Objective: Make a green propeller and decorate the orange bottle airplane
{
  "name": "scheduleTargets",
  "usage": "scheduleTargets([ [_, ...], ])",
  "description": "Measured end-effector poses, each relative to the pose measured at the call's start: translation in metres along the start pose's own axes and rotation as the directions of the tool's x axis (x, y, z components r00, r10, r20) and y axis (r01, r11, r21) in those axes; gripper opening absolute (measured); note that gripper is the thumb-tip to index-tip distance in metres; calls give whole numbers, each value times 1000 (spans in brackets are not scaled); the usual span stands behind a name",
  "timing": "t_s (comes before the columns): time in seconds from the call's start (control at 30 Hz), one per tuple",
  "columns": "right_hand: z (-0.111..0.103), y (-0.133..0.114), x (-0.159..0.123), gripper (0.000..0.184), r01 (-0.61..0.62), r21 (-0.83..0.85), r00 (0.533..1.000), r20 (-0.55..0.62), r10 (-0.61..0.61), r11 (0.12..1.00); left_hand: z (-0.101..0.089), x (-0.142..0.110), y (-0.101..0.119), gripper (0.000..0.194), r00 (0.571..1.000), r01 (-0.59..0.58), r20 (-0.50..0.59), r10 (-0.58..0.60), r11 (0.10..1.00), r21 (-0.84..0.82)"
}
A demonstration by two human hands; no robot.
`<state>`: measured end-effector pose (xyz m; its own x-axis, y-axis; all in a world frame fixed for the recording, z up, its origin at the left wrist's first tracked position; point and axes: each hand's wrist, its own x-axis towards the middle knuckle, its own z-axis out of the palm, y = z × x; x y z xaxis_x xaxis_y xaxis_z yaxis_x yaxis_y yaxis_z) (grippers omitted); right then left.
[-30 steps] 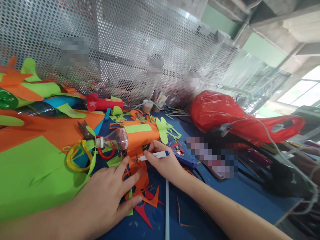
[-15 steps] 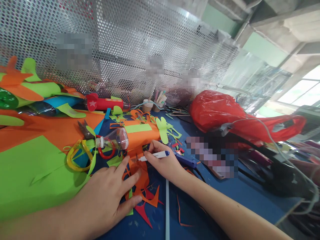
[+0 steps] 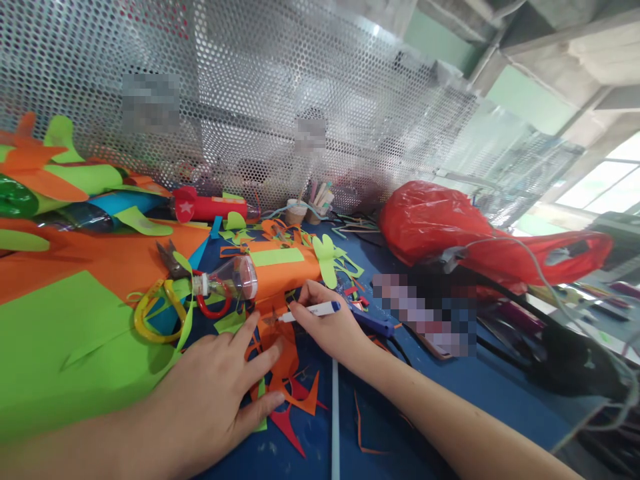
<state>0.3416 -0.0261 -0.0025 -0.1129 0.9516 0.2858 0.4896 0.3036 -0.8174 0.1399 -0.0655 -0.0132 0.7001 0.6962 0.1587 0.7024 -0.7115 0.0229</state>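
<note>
My right hand (image 3: 327, 320) grips a white marker (image 3: 313, 311) with a blue end. The marker's tip meets an orange paper piece (image 3: 285, 347), where a small dark drawn mark shows. With fingers spread, my left hand (image 3: 225, 380) presses on the left side of that orange paper. Just beyond lies a clear plastic bottle (image 3: 233, 277) on its side, its body wrapped in orange paper (image 3: 287, 273) with a green strip. Green paper petals (image 3: 325, 260) stand at its far end. Yellow-handled scissors (image 3: 160, 313) rest left of the bottle's cap.
Green sheets (image 3: 90, 333) cover the left side of the blue table (image 3: 425, 393). Red scraps (image 3: 287, 430) lie near my left thumb. A blue glue gun (image 3: 373, 323), a phone (image 3: 425, 320) and a red plastic bag (image 3: 430, 220) are at the right. A perforated metal screen (image 3: 250, 87) stands behind.
Both hands stay almost in place. The marker has shifted very slightly, its tip still at the orange paper.
</note>
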Motion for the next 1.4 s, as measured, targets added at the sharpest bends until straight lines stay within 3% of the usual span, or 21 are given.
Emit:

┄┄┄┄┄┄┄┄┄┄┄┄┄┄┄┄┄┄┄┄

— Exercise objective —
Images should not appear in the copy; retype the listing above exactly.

— Exercise response —
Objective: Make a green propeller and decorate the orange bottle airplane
{
  "name": "scheduleTargets",
  "usage": "scheduleTargets([ [_, ...], ])",
  "description": "Measured end-effector poses, each relative to the pose measured at the call's start: translation in metres along the start pose's own axes and rotation as the directions of the tool's x axis (x, y, z components r00, r10, r20) and y axis (r01, r11, r21) in those axes; gripper opening absolute (measured); note that gripper is the thumb-tip to index-tip distance in metres; calls give whole numbers, each value times 1000 (spans in brackets are not scaled); the usual span stands behind a name",
  "timing": "t_s (comes before the columns): time in seconds from the call's start (control at 30 Hz), one per tuple",
  "columns": "right_hand: z (-0.111..0.103), y (-0.133..0.114), x (-0.159..0.123), gripper (0.000..0.184), r01 (-0.61..0.62), r21 (-0.83..0.85), r00 (0.533..1.000), r20 (-0.55..0.62), r10 (-0.61..0.61), r11 (0.12..1.00); left_hand: z (-0.101..0.089), x (-0.142..0.110), y (-0.101..0.119), gripper (0.000..0.194), r00 (0.571..1.000), r01 (-0.59..0.58), r20 (-0.50..0.59), r10 (-0.58..0.60), r11 (0.10..1.00), r21 (-0.84..0.82)"
}
A demonstration by two human hands; no robot.
`<state>`: measured end-effector pose (xyz m; its own x-axis, y-axis; all in a world frame fixed for the recording, z up, its origin at the left wrist's first tracked position; point and axes: each hand's wrist, its own x-axis towards the middle knuckle, its own z-axis out of the palm, y = z × x; x y z xaxis_x xaxis_y xaxis_z yaxis_x yaxis_y yaxis_z) (grippers omitted); right then left.
[-30 steps] 
[-15 steps] 
[+0 steps] 
<state>0.3416 -0.0261 -0.0025 -0.1129 0.9516 0.2858 0.4896 0.3036 -0.8174 0.1399 -0.0655 -0.0132 0.7001 0.6962 0.1587 0.7024 -0.7115 0.0229</state>
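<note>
My right hand (image 3: 327, 320) grips a white marker (image 3: 313, 311) with a blue end. The marker's tip meets an orange paper piece (image 3: 285, 347), where a small dark drawn mark shows. With fingers spread, my left hand (image 3: 225, 380) presses on the left side of that orange paper. Just beyond lies a clear plastic bottle (image 3: 233, 277) on its side, its body wrapped in orange paper (image 3: 287, 273) with a green strip. Green paper petals (image 3: 325, 260) stand at its far end. Yellow-handled scissors (image 3: 160, 313) rest left of the bottle's cap.
Green sheets (image 3: 90, 333) cover the left side of the blue table (image 3: 425, 393). Red scraps (image 3: 287, 430) lie near my left thumb. A blue glue gun (image 3: 373, 323), a phone (image 3: 425, 320) and a red plastic bag (image 3: 430, 220) are at the right. A perforated metal screen (image 3: 250, 87) stands behind.
Both hands stay almost in place. The marker has shifted very slightly, its tip still at the orange paper.
</note>
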Motion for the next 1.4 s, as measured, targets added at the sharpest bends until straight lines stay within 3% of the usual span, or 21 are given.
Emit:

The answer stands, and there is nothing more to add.